La democracia, que en éstas latitudes habrá de cumplir el cuarenta y un aniversario de su recuperación en apenas un mes, empieza a dejar de ser un valor exportable por aquellos que jamás le confiaron al sufragio las formas de organizar políticamente una Nación. Y aún así, la adicción al sufragio de una clase política que vive de su autopromoción desvergonzada, pretende sostenerla en forma acrítica hasta el paroxismo de su inutilidad, apenas por temor o pereza a discutir seriamente un modelo efectivo de organización para la planificación nacional.
Los derechos que goza una minoría privilgiada, siguen exaltando la propaganda de esas fuerzas políticas que conquistaron tutelas y garantías en la medida que trajera aparejado el mínimo conflicto y no incomodara a los dueños de todas las otras cosas. Y aún así, se pretende que la mayoría que no tiene tiempo, economía, vida y condiciones para gozar de esos derechos, ofrende su vida en pos de asegurarlos para usufructo ajeno.

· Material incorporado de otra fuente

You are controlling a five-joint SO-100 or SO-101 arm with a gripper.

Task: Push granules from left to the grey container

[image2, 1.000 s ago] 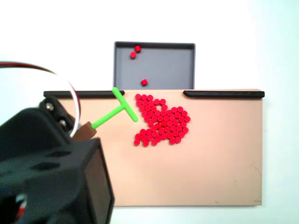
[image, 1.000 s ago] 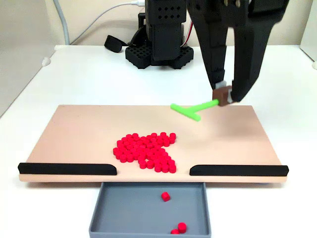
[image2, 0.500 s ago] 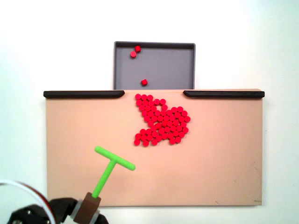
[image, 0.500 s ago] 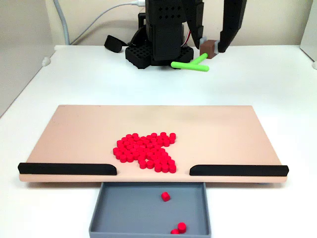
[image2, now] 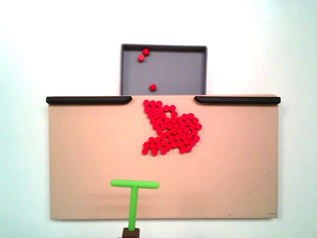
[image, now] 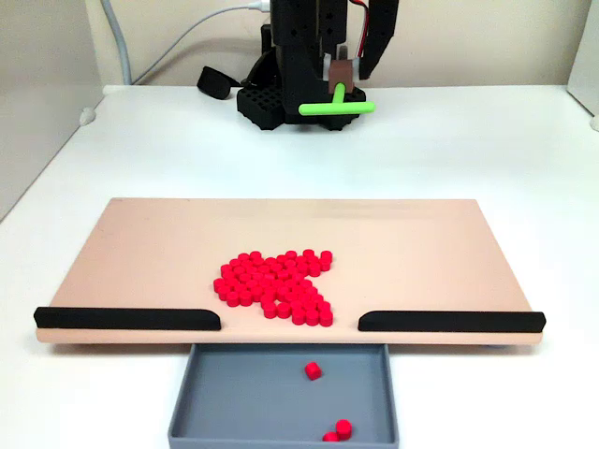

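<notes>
Now the green T-shaped pusher is seen held high at the 12 o'clock end of the front fixed view, its brown handle block pinched between the closed fingers of the gripper, well apart from the pile. In the top-down fixed view the pusher's crossbar is poised over the 6 o'clock edge of the beige board, slightly toward 7 o'clock of the granules. The granules are massed mid-board, with the pile's 12 o'clock tip just beside the gap between the two black strips. Beyond that gap the grey container is set, with three stray pellets already inside. A reset between sweeps is judged to be in hand; most of the job is still left. Next, the crossbar should be lowered onto the board behind the pile and driven toward 12 o'clock, centred so pellets are funnelled through the gap and not spilled sideways against the strips.
</notes>
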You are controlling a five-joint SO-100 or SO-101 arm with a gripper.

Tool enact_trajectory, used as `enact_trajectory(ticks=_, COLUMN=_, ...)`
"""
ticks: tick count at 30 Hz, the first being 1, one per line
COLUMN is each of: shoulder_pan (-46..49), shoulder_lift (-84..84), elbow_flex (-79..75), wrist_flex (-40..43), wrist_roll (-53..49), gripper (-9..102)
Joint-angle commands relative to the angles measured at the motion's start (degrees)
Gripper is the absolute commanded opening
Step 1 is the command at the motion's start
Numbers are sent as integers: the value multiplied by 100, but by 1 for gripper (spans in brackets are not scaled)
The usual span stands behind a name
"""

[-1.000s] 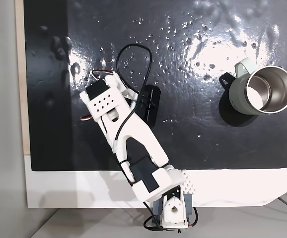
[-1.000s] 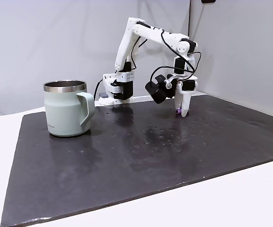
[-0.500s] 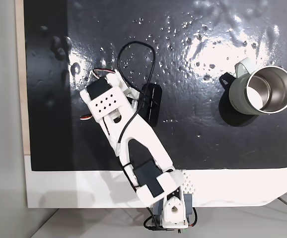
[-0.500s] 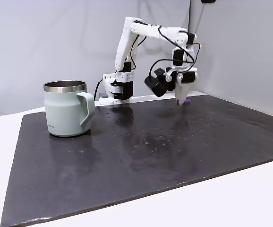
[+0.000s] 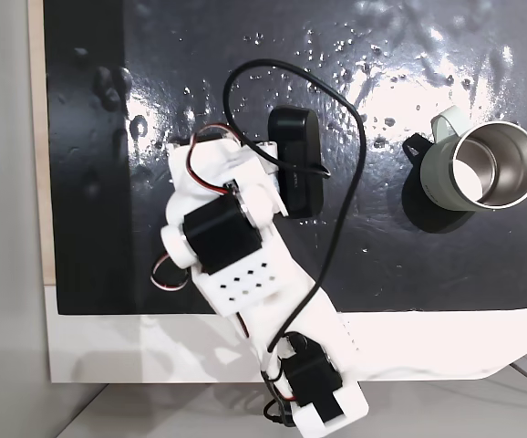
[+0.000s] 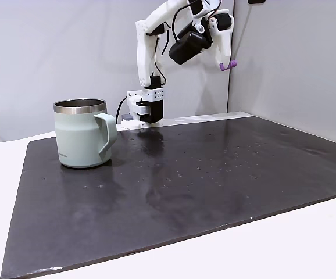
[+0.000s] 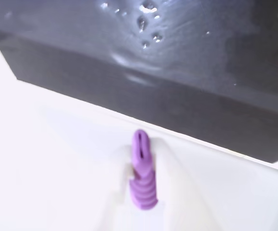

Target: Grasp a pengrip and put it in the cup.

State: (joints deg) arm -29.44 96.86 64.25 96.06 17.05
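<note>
The tool point(image 6: 226, 63) hung high above the counter, its white fingers point(image 6: 221, 40) pointing down and pinched on the pengrip point(image 6: 232, 65), which stuck out as a small purple stub at their tip in the side-on fixed view. The wrist view showed the pengrip point(image 7: 143, 176) close up: a soft-looking, light-purple ribbed cylinder with a slit-like opening at its far end, pressed between pale, blurred white finger surfaces. A black block point(image 6: 186, 46) sat beside the fingers, with black cable looping round the white plastic arm point(image 6: 147, 35).

From above, in the other fixed view, the arm point(image 5: 236, 265) stretched up from the lower edge across the mat, its perforated white shell and black motor housing facing the camera, the black block point(image 5: 297, 160) at its far end; the pengrip and fingertips were hidden beneath.

The cup point(image 6: 82, 133) stood upright well to the left of the arm in the side-on view, a round mug with a pale grey-green wall, steel rim and a handle turned toward the arm. From above, the cup point(image 5: 478, 169) showed a shiny steel inside and sat near the right edge of the mat.

The counter point(image 6: 307, 244) was white, covered by a large black glossy mat point(image 6: 203, 186) speckled with small bright marks. Plain grey-white walls point(image 6: 52, 52) stood behind.
</note>
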Motion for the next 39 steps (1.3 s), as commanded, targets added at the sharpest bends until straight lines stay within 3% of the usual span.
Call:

La libertad de elegir el botón que presionar en un teléfono inteligente, la porción del cerebro que sacrificamos en el altar de la automatización de la inteligencia artificial y la rutina del intercambio virtualizado hasta el límite de no llegar jamás a discutir una idea en persona entre representantes y representados, sigue acompañando la cómoda existencia de la política expresada en clave de la acción individual y secreta de enfrentarse a la boca de una urna.
Cuando la oscuridad acecha al futuro, y el espejo retrovisor nos devuelve más demanda de autocrítica que insistencia en el autoelogio, es tiempo de empezar a cuestionarse todo, para refundar lo mejor del tiempo acumulado en clave genuinamente revolucionaria.
Es tiempo de volver a encontrar las pistas en la mayoría que aún apuesta a lo comunitario y colectivo como forma de supervivencia en los tiempos de anomia política. Es tiempo de reflexiones peligrosas, aunque el status quo se alarme ante el peligro de sufrir un cuestionamiento en su método de reproducción agotadora.
Es tiempo de arrancar las flores necesarias de un jardín que es nuestro, y devolverlas bien lejos del patio trasero de aquellos que se pensaron durante décadas como dueños de nuestra historia, nuestra existencia y nuestro destino.
Lejos de la oscuridad que amenaza el futuro.
Y bien cerca de nuestra gente, ahí donde da el sol.